» **Your task**
Output the lines from the one containing "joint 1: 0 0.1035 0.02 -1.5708" through the last line of the material below, exactly; please do not include pictures.

» **Collected material**
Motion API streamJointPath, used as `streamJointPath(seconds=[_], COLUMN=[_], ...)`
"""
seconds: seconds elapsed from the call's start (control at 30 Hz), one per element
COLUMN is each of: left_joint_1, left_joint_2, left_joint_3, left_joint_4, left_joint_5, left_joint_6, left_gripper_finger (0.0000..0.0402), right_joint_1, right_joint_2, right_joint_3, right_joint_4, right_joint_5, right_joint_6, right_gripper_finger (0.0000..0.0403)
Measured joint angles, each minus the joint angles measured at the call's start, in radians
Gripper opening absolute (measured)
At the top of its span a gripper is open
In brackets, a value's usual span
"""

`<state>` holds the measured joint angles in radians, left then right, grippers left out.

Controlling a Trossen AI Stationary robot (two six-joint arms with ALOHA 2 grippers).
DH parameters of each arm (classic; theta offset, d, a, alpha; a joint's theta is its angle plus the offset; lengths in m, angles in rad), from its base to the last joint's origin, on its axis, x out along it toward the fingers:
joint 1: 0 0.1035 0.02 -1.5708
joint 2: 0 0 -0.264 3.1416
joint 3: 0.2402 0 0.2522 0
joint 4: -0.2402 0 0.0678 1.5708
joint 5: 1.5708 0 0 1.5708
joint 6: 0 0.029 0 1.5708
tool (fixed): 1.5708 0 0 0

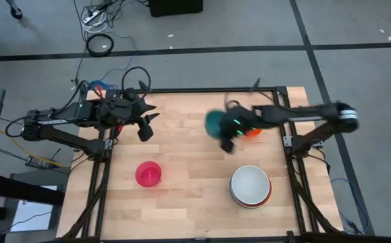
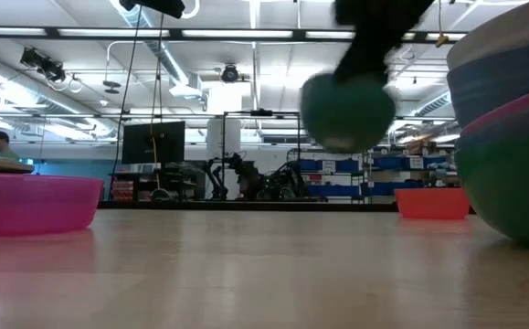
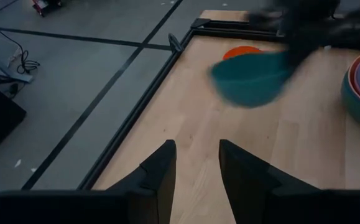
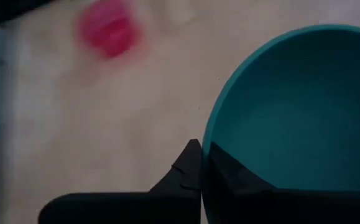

» **Written reply**
joint 1: 0 0.1035 0.02 -1.5708
joint 2: 0 0 -0.264 3.1416
joint 3: 0.2402 0 0.2522 0
joint 4: -0.2402 0 0.0678 1.5708
joint 5: 1.5708 0 0 1.5708
joint 6: 0 0.029 0 1.5708
tool (fixed): 1.5708 0 0 0

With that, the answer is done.